From: Mike Galbraith <umgwanakikbuti@gmail.com>
To: "Luis R. Rodriguez" <mcgrof@do-not-panic.com>
Cc: Tejun Heo <tj@kernel.org>,
Greg Kroah-Hartman <gregkh@linuxfoundation.org>,
Dmitry Torokhov <dmitry.torokhov@gmail.com>,
Wu Zhangjin <falcon@meizu.com>, Takashi Iwai <tiwai@suse.de>,
Arjan van de Ven <arjan@linux.intel.com>,
"linux-kernel@vger.kernel.org" <linux-kernel@vger.kernel.org>,
Oleg Nesterov <oleg@redhat.com>,
hare@suse.com, Andrew Morton <akpm@linux-foundation.org>,
Tetsuo Handa <penguin-kernel@i-love.sakura.ne.jp>,
Joseph Salisbury <joseph.salisbury@canonical.com>,
Benjamin Poirier <bpoirier@suse.de>,
Santosh Rastapur <santosh@chelsio.com>,
Kay Sievers <kay@vrfy.org>,
One Thousand Gnomes <gnomes@lxorguk.ukuu.org.uk>,
Tim Gardner <tim.gardner@canonical.com>,
Pierre Fersing <pierre-fersing@pierref.org>,
Nagalakshmi Nandigama <nagalakshmi.nandigama@avagotech.com>,
Praveen Krishnamoorthy <praveen.krishnamoorthy@avagotech.com>,
Sreekanth Reddy <sreekanth.reddy
Subject: Re: [RFC v2 3/6] kthread: warn on kill signal if not OOM
Date: Fri, 05 Sep 2014 11:14:08 +0200 [thread overview]
Message-ID: <1409908448.5158.7.camel@marge.simpson.net> (raw)
In-Reply-To: <CAB=NE6Wti1RpAFk5q_YeZn2F9Rd=wsiwhyPszu74nG9fXwH5vQ@mail.gmail.com>
On Fri, 2014-09-05 at 00:47 -0700, Luis R. Rodriguez wrote:
> On Fri, Sep 5, 2014 at 12:19 AM, Tejun Heo <tj@kernel.org> wrote:
> > On Thu, Sep 04, 2014 at 11:37:24PM -0700, Luis R. Rodriguez wrote:
> > ...
> >> + /*
> >> + * I got SIGKILL, but wait for 60 more seconds for completion
> >> + * unless chosen by the OOM killer.
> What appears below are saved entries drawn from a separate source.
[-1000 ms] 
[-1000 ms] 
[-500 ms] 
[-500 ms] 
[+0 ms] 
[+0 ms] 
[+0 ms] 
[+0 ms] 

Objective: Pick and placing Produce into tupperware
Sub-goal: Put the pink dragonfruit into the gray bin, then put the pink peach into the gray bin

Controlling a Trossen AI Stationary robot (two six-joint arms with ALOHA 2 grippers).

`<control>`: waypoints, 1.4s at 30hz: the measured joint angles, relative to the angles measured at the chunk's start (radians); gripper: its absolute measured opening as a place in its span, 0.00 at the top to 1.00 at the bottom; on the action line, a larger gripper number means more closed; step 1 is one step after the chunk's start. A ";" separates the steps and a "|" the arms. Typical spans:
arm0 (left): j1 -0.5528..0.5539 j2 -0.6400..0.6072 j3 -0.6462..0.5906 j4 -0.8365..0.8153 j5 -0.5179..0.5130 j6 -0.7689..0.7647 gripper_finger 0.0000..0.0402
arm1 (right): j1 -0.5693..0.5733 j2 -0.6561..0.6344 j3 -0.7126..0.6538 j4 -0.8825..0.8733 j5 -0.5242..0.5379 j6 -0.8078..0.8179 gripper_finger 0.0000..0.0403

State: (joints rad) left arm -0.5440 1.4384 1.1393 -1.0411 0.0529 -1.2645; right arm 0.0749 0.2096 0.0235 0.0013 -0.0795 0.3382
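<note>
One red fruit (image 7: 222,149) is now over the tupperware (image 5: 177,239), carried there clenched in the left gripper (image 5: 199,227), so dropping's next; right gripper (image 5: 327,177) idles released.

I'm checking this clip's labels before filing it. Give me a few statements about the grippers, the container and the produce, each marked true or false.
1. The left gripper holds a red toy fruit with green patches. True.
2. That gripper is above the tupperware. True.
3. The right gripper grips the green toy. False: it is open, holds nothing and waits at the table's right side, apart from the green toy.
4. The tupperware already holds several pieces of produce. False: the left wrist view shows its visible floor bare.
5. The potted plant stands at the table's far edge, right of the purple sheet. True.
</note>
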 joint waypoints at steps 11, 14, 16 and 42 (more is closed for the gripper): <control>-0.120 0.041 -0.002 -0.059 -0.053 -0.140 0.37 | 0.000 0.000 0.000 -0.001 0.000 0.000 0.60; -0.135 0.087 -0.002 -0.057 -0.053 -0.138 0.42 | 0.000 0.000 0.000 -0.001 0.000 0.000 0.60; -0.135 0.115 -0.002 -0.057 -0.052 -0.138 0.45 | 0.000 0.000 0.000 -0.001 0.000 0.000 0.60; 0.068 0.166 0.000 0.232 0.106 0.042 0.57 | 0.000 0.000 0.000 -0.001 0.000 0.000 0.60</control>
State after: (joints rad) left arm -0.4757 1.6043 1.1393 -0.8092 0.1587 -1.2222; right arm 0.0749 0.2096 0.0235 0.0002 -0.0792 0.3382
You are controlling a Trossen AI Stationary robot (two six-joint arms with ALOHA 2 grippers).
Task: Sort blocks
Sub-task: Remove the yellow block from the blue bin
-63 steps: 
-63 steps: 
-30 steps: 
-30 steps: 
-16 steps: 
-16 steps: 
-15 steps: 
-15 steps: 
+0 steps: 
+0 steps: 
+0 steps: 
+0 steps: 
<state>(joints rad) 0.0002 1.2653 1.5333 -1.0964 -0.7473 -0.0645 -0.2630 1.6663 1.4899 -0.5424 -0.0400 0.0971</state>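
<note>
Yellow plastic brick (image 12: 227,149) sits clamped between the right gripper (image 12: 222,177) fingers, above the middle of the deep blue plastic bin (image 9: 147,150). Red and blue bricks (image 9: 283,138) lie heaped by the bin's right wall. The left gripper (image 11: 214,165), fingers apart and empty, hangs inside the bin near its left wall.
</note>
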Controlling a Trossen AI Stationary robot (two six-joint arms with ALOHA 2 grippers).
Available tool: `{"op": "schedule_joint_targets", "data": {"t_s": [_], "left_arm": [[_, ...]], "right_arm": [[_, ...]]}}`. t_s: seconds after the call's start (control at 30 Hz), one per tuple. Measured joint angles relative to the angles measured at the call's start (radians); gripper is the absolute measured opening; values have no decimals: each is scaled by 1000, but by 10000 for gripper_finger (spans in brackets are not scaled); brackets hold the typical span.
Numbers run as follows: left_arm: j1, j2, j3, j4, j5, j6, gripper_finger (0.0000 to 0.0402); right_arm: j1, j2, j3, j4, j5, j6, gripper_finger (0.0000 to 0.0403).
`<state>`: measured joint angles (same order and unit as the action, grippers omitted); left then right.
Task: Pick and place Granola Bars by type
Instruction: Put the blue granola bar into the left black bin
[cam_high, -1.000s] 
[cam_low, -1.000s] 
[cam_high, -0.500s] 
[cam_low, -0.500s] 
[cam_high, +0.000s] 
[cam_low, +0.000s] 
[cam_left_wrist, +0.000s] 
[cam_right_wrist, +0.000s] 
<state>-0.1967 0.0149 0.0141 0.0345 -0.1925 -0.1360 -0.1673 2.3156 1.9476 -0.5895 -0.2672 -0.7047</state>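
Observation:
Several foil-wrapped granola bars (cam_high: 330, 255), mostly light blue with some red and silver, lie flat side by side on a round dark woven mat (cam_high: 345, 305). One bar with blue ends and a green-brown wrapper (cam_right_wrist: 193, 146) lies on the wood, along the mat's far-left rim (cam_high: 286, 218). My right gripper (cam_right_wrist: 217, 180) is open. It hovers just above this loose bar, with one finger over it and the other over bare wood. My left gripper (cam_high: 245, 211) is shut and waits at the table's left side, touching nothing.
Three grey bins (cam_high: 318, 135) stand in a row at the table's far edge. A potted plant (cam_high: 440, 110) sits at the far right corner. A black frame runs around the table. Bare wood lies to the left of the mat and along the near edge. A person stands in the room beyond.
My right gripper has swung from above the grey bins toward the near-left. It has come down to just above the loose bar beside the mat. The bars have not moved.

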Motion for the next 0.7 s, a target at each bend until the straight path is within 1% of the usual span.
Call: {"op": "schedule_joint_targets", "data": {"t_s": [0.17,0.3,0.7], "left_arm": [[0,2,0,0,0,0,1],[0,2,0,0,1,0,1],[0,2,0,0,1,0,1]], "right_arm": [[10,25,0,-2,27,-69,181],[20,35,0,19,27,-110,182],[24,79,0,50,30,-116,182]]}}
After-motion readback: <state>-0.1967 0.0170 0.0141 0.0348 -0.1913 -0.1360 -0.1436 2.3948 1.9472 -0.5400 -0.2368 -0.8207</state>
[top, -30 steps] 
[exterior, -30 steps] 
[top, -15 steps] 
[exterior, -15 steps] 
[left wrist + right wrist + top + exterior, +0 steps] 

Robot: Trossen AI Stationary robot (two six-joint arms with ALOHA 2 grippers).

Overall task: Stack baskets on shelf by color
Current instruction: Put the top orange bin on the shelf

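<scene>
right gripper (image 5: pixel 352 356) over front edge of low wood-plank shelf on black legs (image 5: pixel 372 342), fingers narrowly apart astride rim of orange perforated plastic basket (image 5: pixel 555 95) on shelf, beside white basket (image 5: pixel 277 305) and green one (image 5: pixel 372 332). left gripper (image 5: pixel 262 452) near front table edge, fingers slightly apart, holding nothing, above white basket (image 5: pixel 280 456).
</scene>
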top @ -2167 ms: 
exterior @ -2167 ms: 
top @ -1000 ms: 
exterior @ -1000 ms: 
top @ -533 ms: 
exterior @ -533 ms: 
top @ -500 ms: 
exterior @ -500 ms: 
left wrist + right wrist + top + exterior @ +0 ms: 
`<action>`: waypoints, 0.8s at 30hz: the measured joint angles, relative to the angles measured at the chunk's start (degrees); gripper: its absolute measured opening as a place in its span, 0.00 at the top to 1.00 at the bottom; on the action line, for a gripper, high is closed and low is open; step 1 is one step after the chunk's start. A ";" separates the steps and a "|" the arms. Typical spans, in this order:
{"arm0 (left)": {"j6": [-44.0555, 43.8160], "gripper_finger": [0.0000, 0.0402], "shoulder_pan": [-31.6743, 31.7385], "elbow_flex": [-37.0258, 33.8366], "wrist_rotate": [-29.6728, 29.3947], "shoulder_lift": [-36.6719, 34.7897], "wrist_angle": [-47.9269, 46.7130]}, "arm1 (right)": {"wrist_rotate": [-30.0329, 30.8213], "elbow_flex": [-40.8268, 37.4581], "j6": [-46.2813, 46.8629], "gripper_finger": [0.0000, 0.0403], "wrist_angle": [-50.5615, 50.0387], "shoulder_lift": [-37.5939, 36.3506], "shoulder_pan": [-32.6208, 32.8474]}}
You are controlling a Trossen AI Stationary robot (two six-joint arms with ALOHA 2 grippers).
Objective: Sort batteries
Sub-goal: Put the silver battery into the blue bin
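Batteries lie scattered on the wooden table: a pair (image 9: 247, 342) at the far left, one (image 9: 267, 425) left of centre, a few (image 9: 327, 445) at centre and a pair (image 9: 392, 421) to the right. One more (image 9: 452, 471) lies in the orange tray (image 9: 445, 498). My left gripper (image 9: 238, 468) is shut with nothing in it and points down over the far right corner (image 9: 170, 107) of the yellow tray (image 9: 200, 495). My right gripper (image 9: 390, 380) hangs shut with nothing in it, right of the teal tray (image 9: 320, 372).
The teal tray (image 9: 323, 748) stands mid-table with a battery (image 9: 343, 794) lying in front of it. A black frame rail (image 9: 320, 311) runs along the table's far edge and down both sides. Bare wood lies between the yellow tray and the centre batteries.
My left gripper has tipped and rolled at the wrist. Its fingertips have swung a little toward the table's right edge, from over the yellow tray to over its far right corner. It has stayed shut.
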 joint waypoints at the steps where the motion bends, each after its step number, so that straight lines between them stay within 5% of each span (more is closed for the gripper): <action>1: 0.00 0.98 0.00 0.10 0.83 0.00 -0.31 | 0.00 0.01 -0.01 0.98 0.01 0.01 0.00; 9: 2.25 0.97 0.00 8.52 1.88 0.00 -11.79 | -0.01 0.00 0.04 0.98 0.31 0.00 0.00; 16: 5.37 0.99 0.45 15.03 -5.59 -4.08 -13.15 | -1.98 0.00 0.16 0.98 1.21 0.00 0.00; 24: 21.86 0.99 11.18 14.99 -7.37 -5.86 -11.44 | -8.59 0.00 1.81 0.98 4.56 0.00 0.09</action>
This delay is there as a
> >> + * workaround for boot failure caused by SIGKILL upon device
> >> + * driver initialization timeout.
> >> + *
> >> + * N.B. this will actually let the thread complete regularly,
> >> + * wait_for_completion() will be used eventually, the 60 second
> >> + * try here is just to check for the OOM over that time.
> >> + */
> >> + WARN_ONCE(!test_thread_flag(TIF_MEMDIE),
> >> + "Got SIGKILL but not from OOM, if this issue is on probe use .driver.async_probe\n");
> >> + for (i = 0; i < 60 && !test_thread_flag(TIF_MEMDIE); i++)
> >> + if (wait_for_completion_timeout(&done, HZ))
> >> + goto wait_done;
> >> +
> >
> > Ugh... Jesus, this is way too hacky, so now we fail on 90s timeout
> > instead of 30?
>
> Nope! I fell into the same trap and only with tons of patience by part
> of Tetsuo with me was I able to grok that the 60 seconds here are not
> for increasing the timeout, this is just time spent checking to ensure
> that the OOM wasn't the one who triggered the SIGKILL. Even if the
> drivers took eons it should be fine now, I tried it :D
>
> > Why do we even need this with the proposed async
> > probing changes?
>
> Ah -- well without it the way we "find" drivers that need this new
> "async feature" is by a bug report and folks saying their system can't
> boot, or they say their device doesn't come up. That's all. Tracing
> this to systemd and a timeout was one of the most ugliest things ever.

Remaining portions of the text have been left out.